### RECORD EXTRACTS

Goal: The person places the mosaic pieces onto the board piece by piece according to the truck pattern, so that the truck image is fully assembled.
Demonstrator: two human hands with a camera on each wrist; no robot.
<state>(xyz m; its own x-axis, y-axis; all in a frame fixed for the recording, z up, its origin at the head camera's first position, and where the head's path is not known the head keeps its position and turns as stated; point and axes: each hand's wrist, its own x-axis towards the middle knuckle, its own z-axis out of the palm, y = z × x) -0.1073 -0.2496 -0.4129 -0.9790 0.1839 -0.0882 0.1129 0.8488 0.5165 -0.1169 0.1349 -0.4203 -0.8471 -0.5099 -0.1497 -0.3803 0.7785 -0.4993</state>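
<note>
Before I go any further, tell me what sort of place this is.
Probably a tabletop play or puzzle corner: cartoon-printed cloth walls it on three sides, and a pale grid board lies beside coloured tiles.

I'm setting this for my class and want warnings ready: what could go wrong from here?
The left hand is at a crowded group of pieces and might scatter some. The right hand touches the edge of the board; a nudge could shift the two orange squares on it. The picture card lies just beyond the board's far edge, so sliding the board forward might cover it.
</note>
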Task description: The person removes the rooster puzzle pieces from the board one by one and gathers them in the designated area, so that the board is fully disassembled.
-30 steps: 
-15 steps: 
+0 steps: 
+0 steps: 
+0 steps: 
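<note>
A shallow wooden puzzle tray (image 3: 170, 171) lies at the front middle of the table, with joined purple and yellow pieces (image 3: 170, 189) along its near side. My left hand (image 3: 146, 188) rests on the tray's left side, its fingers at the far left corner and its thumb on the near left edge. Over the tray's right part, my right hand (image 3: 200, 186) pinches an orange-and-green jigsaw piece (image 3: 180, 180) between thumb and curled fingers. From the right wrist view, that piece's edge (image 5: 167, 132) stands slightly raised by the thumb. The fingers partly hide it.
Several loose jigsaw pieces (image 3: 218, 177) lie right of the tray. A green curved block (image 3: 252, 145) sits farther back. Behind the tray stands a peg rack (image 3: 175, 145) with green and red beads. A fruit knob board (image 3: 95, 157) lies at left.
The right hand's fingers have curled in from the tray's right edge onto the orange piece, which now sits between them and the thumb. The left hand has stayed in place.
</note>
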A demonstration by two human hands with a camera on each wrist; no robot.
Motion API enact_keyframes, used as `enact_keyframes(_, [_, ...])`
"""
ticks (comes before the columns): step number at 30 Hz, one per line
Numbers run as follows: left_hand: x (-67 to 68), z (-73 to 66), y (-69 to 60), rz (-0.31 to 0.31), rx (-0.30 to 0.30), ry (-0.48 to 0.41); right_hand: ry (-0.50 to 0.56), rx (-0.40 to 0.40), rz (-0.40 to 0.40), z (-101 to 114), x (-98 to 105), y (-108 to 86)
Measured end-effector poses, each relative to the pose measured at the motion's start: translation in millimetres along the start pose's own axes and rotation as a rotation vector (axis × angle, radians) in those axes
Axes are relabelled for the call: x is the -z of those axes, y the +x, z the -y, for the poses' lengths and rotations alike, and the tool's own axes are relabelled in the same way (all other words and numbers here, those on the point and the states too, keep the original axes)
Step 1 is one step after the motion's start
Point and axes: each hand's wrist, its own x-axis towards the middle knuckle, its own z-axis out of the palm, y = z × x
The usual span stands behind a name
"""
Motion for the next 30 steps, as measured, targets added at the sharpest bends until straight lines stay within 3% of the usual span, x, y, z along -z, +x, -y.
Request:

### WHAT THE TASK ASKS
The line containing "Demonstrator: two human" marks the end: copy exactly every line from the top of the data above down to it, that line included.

### RESULT FOR THIS TASK
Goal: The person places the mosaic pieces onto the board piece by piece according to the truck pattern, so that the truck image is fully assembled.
Demonstrator: two human hands with a camera on each wrist; no robot.

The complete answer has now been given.